== ACTIVITY ==
Up to and including the line containing "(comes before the", set down each line of the entries below exactly, starting from the first, and leave out the rest.

Top of DATASET EXCERPTS

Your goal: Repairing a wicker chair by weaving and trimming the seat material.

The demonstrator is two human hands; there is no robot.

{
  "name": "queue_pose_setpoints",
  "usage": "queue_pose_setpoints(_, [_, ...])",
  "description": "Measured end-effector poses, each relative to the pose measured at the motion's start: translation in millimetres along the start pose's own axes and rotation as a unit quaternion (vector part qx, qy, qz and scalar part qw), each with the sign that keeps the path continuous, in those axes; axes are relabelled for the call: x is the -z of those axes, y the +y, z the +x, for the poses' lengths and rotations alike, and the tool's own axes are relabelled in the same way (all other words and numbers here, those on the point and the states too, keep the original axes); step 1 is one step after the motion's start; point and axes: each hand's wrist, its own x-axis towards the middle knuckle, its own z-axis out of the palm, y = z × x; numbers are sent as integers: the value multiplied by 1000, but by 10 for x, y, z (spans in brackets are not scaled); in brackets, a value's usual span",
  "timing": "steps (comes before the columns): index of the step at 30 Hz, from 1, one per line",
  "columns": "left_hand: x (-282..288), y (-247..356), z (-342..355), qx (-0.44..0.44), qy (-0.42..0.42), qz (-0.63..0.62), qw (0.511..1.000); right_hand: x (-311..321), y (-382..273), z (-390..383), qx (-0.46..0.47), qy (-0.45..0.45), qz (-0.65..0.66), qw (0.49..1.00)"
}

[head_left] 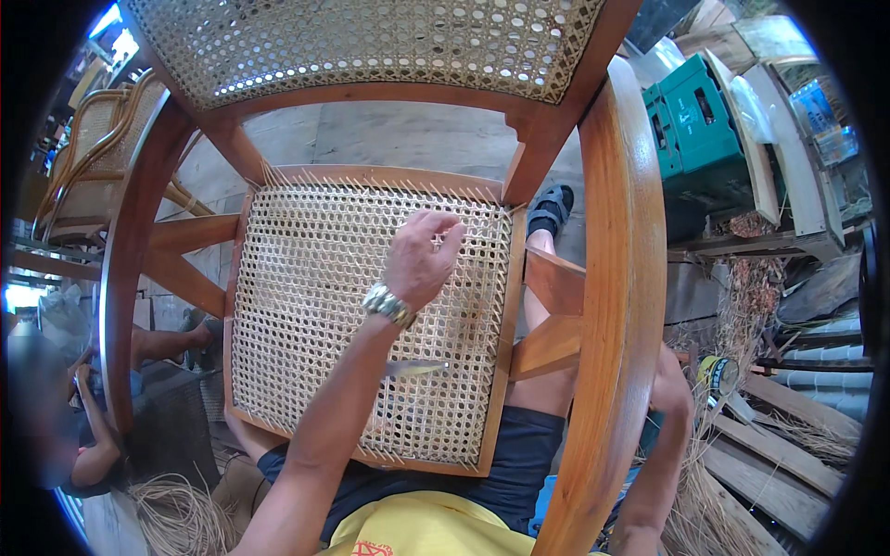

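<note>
A chair seat of woven cane (pixel 320 278) in a brown wooden frame lies before me, with loose strand ends sticking up along its edges. Over the upper right part of the weave is my left hand (pixel 422 255), a metal watch (pixel 387 304) on its wrist. Its fingers are curled and the thumb comes close to their tips in a pinch; whatever they hold is too small to make out. A pale, pointed blade-like piece (pixel 417 368) rests on the cane, partly covered by my left forearm. My right arm (pixel 663 435) passes behind the chair's wooden armrest (pixel 626 278), hiding my right hand.
The caned chair back (pixel 371 46) rises at the far side. A green crate (pixel 695 120) stands at the far right, near wooden boards (pixel 769 463) and dry fibre. Coiled cane strands (pixel 181 510) lie at the lower left. Another person's arm (pixel 93 435) shows at the left.
</note>
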Motion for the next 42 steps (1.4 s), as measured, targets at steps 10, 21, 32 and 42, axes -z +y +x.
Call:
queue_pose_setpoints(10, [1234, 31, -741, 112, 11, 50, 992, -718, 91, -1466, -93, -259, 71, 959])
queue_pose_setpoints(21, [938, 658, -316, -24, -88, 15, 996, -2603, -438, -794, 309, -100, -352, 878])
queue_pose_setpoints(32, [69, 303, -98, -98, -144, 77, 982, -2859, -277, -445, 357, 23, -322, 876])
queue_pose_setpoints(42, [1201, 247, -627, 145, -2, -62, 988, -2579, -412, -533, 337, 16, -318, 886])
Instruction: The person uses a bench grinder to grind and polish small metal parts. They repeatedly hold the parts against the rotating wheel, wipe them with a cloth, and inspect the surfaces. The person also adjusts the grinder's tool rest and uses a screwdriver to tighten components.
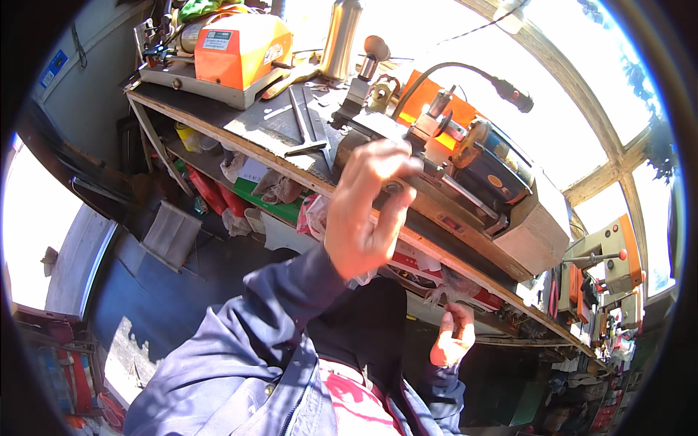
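My left hand [367,207] is raised over the front edge of the workbench, just in front of a bench machine [494,171] with a dark cylindrical motor, metal clamps and a ball-ended lever. Its fingers are bent, slightly blurred, with a gap between thumb and forefinger. The fingertips overlap the machine's near clamp in view, and whether they touch it I cannot tell. Lower down, my right hand [453,338] hangs near my body below the bench edge. Its thumb and fingertips come together, and anything between them is too small to make out.
An orange machine [243,54] stands at the bench's left end, near a steel flask [342,40] and a T-shaped metal tool [305,123]. A gooseneck lamp [465,67] arches over the bench machine. Bags and boxes fill the shelf below; another machine [607,254] is at right.
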Available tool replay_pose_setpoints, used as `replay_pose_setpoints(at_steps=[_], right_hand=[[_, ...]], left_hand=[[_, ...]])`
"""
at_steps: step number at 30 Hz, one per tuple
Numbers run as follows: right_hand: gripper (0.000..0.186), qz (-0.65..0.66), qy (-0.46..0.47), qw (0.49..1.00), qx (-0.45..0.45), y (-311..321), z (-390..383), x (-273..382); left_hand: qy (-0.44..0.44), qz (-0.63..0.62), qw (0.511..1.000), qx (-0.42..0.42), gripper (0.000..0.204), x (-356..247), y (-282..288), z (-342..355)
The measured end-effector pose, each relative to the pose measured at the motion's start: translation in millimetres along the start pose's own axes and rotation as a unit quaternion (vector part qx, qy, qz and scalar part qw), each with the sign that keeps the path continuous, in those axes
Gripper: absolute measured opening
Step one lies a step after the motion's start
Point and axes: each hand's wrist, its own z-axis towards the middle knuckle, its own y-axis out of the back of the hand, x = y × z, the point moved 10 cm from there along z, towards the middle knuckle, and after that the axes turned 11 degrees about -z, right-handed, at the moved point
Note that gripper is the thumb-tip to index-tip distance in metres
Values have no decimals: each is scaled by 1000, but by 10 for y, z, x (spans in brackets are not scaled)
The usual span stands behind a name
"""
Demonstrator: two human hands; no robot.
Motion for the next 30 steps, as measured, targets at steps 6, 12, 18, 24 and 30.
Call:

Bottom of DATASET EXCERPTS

== COMPLETED EXERCISE ==
Your goal: Repairing a wicker chair by weaving and trimming the seat material.

The demonstrator is two human hands; there is no robot.

{
  "name": "queue_pose_setpoints",
  "usage": "queue_pose_setpoints(_, [_, ...])",
  "description": "Measured end-effector poses, each relative to the pose measured at the motion's start: translation in millimetres along the start pose's own axes and rotation as a unit quaternion (vector part qx, qy, qz and scalar part qw), each with the sign that keeps the path continuous, in those axes; axes are relabelled for the call: x is the -z of those axes, y the +y, z the +x, for the poses' lengths and rotations alike, and the tool's own axes are relabelled in the same way (all other words and numbers here, those on the point and the states too, keep the original axes); step 1 is one step after the motion's start; point and axes: each hand's wrist, its own x-axis towards the middle knuckle, its own z-axis out of the palm, y = z × x; numbers are sent as integers: the value multiplied by 1000, but by 10 for x, y, z (spans in brackets are not scaled); in brackets, a value's usual span",
  "timing": "steps (comes before the columns): index of the step at 30 Hz, from 1, one per line",

What was asked for in the exercise is now done.